Macroecologists and biogeographers continue to predict the distribution of species across space based on the relationship between biotic processes and environmental variables. This approach uses data related to, for example, species abundance or presence/absence, climate, geomorphology, and soils. Researchers have acknowledged in their statistical analyses the importance of accounting for the effects of spatial autocorrelation (SAC), which indicates a degree of dependence between pairs of nearby observations. It has been agreed that residual spatial autocorrelation (rSAC) can have a substantial impact on modeling processes and inferences. However, more attention should be paid to the sources of rSAC and the degree to which rSAC becomes problematic.

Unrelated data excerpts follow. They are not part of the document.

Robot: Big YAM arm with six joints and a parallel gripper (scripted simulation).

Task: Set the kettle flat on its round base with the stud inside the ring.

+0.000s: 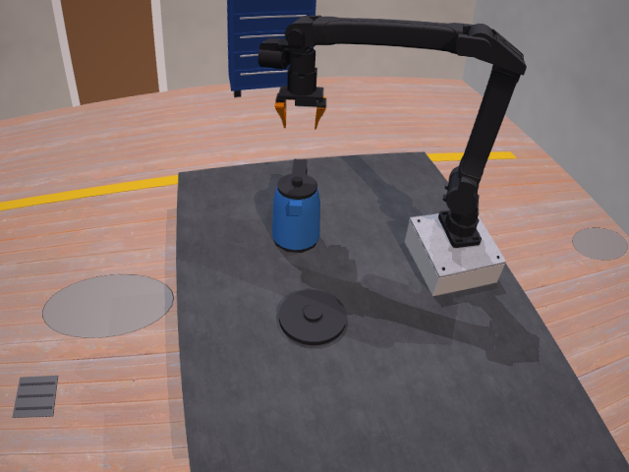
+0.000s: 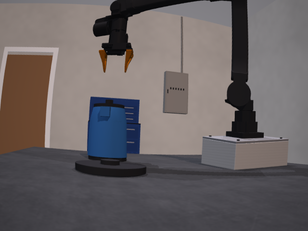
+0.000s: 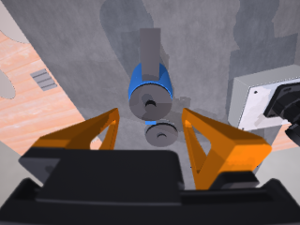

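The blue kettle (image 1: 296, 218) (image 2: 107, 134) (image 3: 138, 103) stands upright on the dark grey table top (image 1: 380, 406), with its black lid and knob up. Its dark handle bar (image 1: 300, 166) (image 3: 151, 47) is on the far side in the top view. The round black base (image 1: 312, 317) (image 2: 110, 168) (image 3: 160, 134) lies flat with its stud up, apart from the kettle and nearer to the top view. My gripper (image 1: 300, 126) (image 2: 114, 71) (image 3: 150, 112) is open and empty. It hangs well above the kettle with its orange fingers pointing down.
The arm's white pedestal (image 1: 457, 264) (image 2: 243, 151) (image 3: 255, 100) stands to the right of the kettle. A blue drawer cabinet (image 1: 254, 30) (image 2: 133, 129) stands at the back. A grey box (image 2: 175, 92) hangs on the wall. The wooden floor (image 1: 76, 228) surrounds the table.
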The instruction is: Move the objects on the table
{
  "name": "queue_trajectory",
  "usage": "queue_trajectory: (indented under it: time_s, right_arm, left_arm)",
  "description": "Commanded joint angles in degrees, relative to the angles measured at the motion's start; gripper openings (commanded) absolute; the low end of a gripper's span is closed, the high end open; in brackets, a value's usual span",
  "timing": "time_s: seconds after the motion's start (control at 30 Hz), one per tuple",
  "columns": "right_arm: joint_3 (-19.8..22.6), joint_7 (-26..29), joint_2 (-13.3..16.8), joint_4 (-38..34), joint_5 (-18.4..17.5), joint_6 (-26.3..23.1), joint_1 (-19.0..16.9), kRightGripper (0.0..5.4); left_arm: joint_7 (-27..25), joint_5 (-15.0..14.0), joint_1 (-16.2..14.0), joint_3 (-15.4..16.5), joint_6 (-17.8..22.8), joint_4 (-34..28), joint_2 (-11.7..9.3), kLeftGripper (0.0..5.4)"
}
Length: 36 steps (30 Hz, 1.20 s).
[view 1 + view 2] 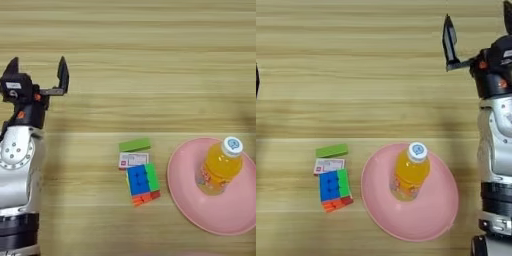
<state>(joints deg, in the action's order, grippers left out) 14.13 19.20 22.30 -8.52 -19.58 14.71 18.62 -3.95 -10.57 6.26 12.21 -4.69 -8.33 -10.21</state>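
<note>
An orange drink bottle [410,172] with a white cap stands on a pink plate [426,220] at the right of the wooden table [140,60]. Left of the plate lie a green block [134,145], a flat red-and-white packet [133,160] and a multicoloured puzzle cube [143,184], close together. My left gripper [37,70] is held at the far left, open and empty, well away from these items. At the far right my right gripper [478,27] is also open and empty, above and to the right of the plate.
Broad bare wood stretches across the far half of the table between the two grippers. The silver left forearm [20,175] fills the lower left corner, and the right forearm [496,165] runs down the right edge beside the plate.
</note>
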Motion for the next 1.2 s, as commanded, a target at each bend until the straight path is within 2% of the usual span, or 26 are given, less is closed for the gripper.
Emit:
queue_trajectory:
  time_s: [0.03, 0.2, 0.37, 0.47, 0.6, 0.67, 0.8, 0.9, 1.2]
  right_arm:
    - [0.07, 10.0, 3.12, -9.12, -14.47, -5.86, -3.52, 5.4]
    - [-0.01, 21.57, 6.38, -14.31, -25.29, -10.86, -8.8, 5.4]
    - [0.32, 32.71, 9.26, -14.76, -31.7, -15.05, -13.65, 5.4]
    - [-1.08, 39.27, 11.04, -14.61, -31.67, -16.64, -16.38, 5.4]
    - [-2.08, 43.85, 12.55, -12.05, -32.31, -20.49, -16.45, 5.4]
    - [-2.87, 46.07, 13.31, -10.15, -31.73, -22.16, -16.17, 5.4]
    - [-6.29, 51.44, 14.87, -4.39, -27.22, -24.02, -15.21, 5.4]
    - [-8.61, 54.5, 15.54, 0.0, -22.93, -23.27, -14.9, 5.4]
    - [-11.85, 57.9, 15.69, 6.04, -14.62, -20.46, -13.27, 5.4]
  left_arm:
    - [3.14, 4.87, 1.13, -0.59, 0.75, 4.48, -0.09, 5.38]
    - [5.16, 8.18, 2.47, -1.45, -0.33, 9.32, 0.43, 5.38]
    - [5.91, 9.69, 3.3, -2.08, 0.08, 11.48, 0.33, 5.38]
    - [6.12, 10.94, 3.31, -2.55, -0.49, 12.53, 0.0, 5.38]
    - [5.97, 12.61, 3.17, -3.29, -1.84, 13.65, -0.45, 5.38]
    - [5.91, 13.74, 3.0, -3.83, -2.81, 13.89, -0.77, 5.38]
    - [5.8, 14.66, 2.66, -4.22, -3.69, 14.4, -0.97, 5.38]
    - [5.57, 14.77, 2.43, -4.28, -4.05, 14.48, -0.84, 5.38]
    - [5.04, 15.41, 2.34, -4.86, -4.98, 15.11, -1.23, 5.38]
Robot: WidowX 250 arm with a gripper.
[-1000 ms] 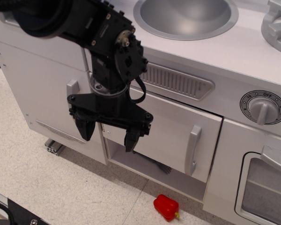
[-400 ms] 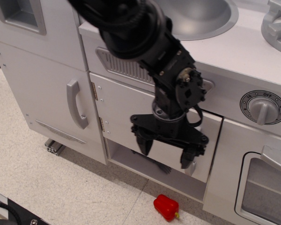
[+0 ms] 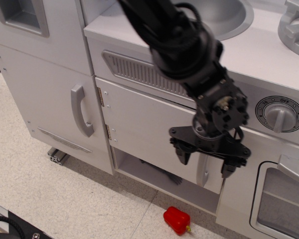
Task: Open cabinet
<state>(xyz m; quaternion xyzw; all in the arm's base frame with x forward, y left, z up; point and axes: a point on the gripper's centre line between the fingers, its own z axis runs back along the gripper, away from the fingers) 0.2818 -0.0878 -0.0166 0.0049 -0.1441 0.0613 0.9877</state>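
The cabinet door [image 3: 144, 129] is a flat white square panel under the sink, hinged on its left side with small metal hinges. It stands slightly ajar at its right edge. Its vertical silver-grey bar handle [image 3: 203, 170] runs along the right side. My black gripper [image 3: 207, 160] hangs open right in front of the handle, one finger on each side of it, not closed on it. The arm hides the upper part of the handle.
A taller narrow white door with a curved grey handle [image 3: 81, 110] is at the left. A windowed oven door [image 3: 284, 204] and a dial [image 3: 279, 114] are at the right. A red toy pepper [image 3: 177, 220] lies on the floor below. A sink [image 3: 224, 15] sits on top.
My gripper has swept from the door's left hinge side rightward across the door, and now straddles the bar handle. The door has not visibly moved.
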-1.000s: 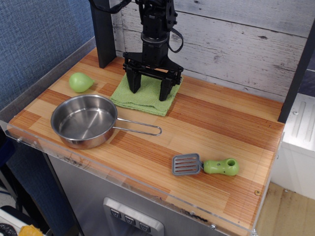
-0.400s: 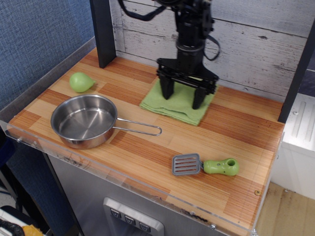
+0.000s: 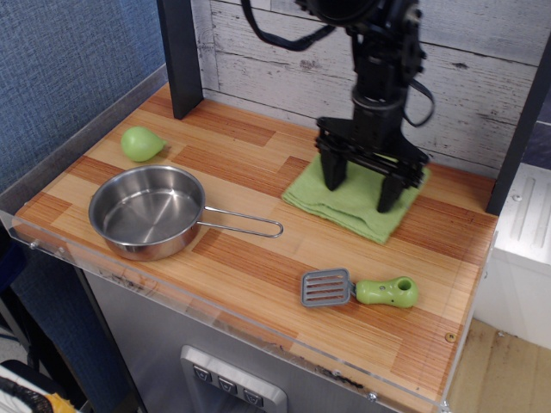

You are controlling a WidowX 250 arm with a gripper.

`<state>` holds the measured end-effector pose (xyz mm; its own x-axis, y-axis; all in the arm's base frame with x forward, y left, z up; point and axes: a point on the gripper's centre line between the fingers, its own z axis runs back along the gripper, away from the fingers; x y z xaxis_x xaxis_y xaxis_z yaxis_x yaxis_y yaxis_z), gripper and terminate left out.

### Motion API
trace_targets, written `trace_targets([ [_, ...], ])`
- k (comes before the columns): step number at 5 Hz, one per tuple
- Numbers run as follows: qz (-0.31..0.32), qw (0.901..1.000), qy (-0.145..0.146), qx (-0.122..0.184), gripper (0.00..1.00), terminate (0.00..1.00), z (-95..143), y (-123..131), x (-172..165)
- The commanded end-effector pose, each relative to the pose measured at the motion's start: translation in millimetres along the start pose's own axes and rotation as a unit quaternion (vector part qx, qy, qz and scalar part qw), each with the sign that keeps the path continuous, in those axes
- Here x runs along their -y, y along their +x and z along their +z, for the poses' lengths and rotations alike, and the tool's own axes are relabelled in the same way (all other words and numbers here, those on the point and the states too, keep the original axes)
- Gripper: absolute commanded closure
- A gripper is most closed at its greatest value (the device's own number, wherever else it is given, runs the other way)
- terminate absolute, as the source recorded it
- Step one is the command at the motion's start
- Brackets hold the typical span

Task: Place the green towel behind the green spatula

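The green towel (image 3: pixel 344 205) lies flat on the wooden tabletop at the back right, by the plank wall. My gripper (image 3: pixel 361 188) stands upright over it with its black fingers (image 3: pixel 332 172) spread wide, and the tips rest on the cloth. The jaws are open and pinch nothing. The green spatula (image 3: pixel 360 291) lies near the front right edge, its grey slotted blade to the left and its lime handle to the right. It is in front of the towel and apart from it.
A steel pan (image 3: pixel 146 211) sits at the front left with its wire handle pointing right. A small round green fruit toy (image 3: pixel 140 144) lies behind it. A black post (image 3: pixel 181 52) stands at the back left, another post (image 3: pixel 519 120) at the right edge.
My gripper has slid to the right along the back wall with its fingers on the towel. The towel has moved with it from back centre to back right. The spatula, pan and fruit have not moved.
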<state>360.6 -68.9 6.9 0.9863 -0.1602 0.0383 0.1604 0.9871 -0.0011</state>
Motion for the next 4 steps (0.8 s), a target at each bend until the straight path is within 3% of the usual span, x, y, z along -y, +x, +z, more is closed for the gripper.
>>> trace_targets([
  [1,-0.088,0.9961,-0.004,-0.005,0.0,0.0,2.2,-33.4,60.1],
  [2,-0.111,0.9938,0.0,-0.007,0.0,0.0,1.3,-40.8,72.6],
  [4,-0.084,0.9963,-0.003,0.013,0.0,0.0,12.2,-29.9,58.6],
])
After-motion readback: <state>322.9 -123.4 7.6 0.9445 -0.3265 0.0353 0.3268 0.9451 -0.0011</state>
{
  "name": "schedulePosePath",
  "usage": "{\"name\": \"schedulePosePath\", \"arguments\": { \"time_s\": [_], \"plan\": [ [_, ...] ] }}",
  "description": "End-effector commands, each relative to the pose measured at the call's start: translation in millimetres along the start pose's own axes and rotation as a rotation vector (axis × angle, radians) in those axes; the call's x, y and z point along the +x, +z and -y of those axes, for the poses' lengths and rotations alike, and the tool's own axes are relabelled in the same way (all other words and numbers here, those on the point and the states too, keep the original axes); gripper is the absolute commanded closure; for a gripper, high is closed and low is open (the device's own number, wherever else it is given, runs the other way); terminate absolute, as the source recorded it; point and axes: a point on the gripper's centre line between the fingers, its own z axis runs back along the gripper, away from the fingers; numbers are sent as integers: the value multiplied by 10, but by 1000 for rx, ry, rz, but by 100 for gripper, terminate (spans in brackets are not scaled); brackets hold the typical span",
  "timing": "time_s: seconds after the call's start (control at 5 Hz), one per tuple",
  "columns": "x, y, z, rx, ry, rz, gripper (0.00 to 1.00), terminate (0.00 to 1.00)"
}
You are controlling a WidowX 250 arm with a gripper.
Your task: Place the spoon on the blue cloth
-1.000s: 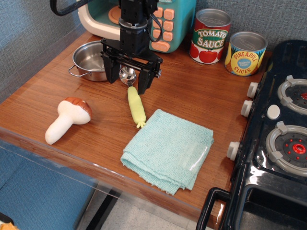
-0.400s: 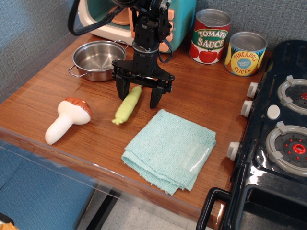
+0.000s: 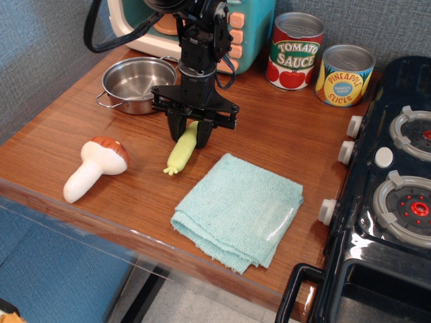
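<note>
The spoon [image 3: 180,153] lies tilted on the wooden table [image 3: 60,134], its pale yellow-green ribbed handle pointing to the front left. Its metal bowl is hidden behind my gripper. My gripper [image 3: 189,133] stands straight above the handle's upper end, fingers closed against both sides of it. I cannot tell whether the handle's tip touches the table. The blue cloth [image 3: 236,208] lies folded just to the front right of the spoon, a short gap away, with nothing on it.
A white toy mushroom with a brown cap [image 3: 94,167] lies to the left. A steel pot [image 3: 137,82] stands behind my gripper, with a toy oven [image 3: 232,33] at the back. Two cans [image 3: 295,50] [image 3: 344,74] stand back right. A black stove [image 3: 397,182] fills the right side.
The gripper came forward from the spoon's bowl to its handle. The spoon swung so the handle points front left. The fingers have since closed on the handle.
</note>
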Motion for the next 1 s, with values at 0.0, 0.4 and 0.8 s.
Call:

Here, we review previous studies to identify diverse factors that potentially induce the presence of rSAC in macroecological and biogeographical models. Furthermore, an emphasis is put on the quantification of rSAC by seeking to unveil the magnitude to which the presence of SAC in model residuals becomes detrimental to the modeling process. It turned out that five categories of factors can drive the presence of SAC in model residuals: ecological data and processes, scale and distance, missing variables, sampling design, and assumptions and methodological approaches. Additionally, we noted that more explicit and elaborated discussion of rSAC should be presented in species distribution modeling. Future investigations involving the quantification of rSAC are recommended in order to understand when rSAC can have an adverse effect on the modeling process.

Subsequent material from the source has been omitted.